REQUIRED ACTION: Return, word for word, only the lines of the data below that lie between the line with "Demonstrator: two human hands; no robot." and the line with "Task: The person", those two lines included.

———

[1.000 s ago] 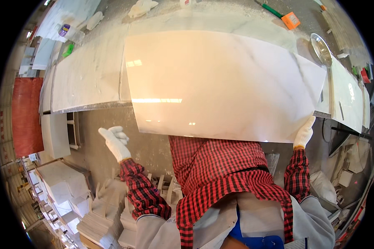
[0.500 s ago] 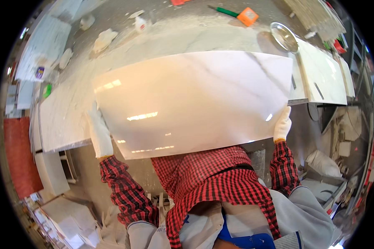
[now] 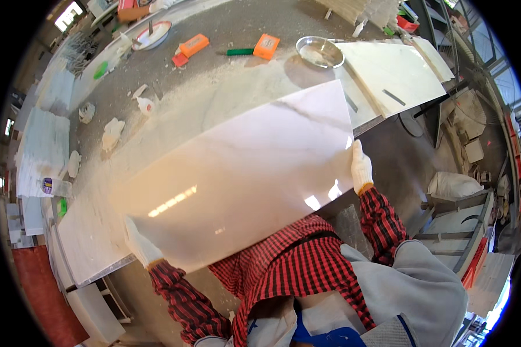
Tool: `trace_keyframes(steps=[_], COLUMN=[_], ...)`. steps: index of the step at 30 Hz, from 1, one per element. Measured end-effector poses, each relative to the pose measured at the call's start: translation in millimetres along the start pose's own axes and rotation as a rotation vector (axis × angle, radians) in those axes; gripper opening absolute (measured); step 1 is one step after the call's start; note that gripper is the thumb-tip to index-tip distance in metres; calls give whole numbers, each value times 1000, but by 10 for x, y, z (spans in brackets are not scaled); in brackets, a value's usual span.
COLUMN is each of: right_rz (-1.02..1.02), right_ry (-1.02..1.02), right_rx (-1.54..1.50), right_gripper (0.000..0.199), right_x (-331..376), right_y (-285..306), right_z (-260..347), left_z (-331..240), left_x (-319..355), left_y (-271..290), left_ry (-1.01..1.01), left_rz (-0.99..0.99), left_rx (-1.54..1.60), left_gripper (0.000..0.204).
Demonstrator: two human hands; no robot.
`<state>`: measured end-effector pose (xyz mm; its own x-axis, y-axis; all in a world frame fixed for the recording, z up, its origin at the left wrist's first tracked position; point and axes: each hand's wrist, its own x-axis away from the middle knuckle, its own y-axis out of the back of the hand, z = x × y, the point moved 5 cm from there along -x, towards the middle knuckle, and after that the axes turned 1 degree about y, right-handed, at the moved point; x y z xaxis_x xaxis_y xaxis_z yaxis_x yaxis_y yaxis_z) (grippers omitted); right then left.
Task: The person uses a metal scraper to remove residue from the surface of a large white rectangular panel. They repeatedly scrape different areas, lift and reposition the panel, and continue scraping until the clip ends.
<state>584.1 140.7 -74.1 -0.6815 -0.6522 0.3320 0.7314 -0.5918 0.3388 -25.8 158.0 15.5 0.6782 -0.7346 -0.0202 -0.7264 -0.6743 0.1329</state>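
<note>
A dusty grey bench (image 3: 208,78) stretches across the room, with a bare grey floor (image 3: 402,159) below its near side. A bright window (image 3: 68,16) shows at far upper left, bluish light glows along the right rim, and a red panel (image 3: 46,295) stands at lower left

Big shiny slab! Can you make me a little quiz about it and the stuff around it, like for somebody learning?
1. True or false: the left hand and right hand are at opposite ends of the glossy slab.

2. What sits just beyond the slab's far right corner? (a) a wooden ladder (b) a round metal bowl (c) a blue bucket

3. Fill in: the checked sleeves are red and ____.

Key: 1. True. 2. (b). 3. Black.
</note>
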Motion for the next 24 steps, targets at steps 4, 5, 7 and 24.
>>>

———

WRITTEN RESPONSE:
Demonstrator: two human hands; no robot.
`<state>`: measured end-effector pose (xyz mm; its own x-axis, y-axis; all in a world frame fixed for the recording, z up, its origin at the left wrist's first tracked position; point and axes: each hand's wrist, its own x-axis away from the middle knuckle, its own y-axis out of the back of the hand, z = x × y, the point moved 5 cm from there along -x, towards the middle knuckle, and after that the axes turned 1 degree about y, right-handed, at the moved point; x y z xaxis_x xaxis_y xaxis_z yaxis_x yaxis_y yaxis_z) (grippers omitted); right then left.
Task: The person uses a metal scraper to remove residue from the surface of a large white rectangular panel. They repeatedly scrape different areas, lift and reposition the panel, and continue scraping until the clip ends.

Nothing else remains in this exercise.